For the too horny among us, here are 15 ways to stifle your libido:

  1. Imagine your lover on the john- Having terrible diarrhea. No matter how sexy they are and how much they move you, they’ve definitely been in the vulnerable position where they’re sick and spewing bile out of their butt. It’s disgusting. They probably whimpered for their mother.
  2. Masturbate until you’re sore- So sore that you have to go get checked out by a doctor.
  3. Research STDs for, like, an hour- Look at pictures. It’ll take awhile until you recover and will want to rub parts with anyone again.
  4. Try to figure out your most embarrassing moment- You will not want anyone to see you naked when you remember that thing that happened to you in front of your entire middle school.
  5. Make a to-do list- Make sure it contains all your really crucial obligations. When I think about how I probably deserve to go to federal prison for procrastinating on my taxes or how I should definitely go to the dentist, my parts close for business.
  6. Eat an excessive amount of cheese-  You’ll be too distracted by your own fart suppression to even think about taking your clothes off.
  7. Talk to your parents- Maybe even ask them about the night you were conceived.
  8. Dehydrate yourself- Even if you do want it, your body won’t be able to lubricate itself.
  9. Play the Final Countdown to set the mood- The mood is “celibacy.”
  10. Inspect your boyfriend for blemishes- Look at those boils on his butt. Really scrutinize them.

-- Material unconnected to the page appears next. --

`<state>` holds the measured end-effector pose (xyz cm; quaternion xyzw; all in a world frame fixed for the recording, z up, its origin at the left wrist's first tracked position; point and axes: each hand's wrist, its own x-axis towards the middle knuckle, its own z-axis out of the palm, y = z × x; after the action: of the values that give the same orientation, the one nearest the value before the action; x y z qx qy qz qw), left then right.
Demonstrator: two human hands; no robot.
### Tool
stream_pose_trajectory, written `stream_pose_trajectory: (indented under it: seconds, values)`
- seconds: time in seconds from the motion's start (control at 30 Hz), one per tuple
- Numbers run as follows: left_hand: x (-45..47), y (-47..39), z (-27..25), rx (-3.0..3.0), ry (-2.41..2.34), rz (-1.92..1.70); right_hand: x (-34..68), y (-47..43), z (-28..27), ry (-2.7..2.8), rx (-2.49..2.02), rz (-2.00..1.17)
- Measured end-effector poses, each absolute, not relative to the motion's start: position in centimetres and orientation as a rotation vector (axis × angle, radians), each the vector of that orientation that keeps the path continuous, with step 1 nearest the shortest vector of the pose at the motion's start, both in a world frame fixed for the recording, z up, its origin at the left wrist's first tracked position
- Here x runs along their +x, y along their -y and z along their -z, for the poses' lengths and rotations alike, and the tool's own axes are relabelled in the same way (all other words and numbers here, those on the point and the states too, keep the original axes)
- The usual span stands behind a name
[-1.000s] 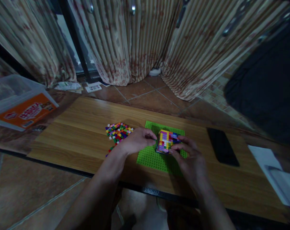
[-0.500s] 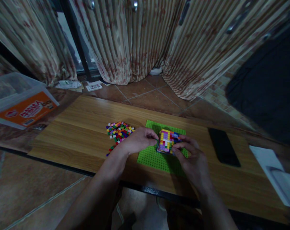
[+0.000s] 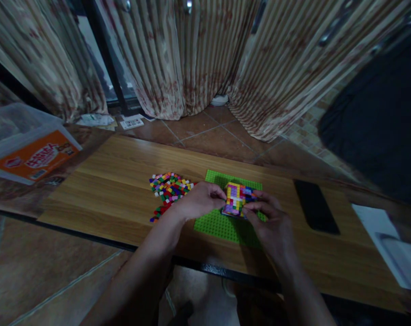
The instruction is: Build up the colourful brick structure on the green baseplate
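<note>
Build looked part done: multicolor brick build [image 3: 235, 199] was over the green baseplate [image 3: 214, 227], toward plate's R edge; couldn't tell if fixed to it or held just above. Top mostly covered w/ yellow, purple, white pcs; R end bluish/red, partly hidden by fingers. Unused so far: loose bricks [image 3: 169, 184], a big pile on the table [image 3: 103, 181] btwn its L edge & plate's L edge, partly behind L forearm, so prob. plenty left; exact amt unclear. L hand [image 3: 201, 199] at build's L side, thumb + index tips nearly together, maybe on a small green pc, can't tell. R hand [image 3: 273, 219] fingers gripped build's R side. Black phone-like slab [image 3: 316, 206] lay nr table's R end, untouched.
</note>
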<state>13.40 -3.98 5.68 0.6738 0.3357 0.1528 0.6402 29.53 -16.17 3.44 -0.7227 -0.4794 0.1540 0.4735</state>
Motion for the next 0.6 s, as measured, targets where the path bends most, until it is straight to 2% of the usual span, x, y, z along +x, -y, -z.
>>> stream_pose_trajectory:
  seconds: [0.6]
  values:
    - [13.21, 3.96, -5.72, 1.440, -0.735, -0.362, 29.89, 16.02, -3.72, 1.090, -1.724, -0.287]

  11. Wear clothes that take forever to take off- Not in a sexy way. Wear a few pairs of underwear, two pairs of tights under your pants, boots that lace up to the knee, a body suit…you get the picture. It’d be too much of a hassle to strip down.
  12. Deliberately eat something that makes you feel nauseated- Like old potato salad that’s been sitting out in the hot sun, or curry that you brought to the beach.
  13. Constantly have Schindler’s List(1993) playing as background noise- Eat, sleep and live to that macabre score. You’ll be way too bummed out to get aroused and no one will want to come near your apartment ever again.
  14. Reminisce about the worst sex you’ve ver had- And let the skin of your nether-regions crawl.
  15. Go to the aquarium on a date- Touch a sea cucumber with your bare hands. So squishy. Too squashy.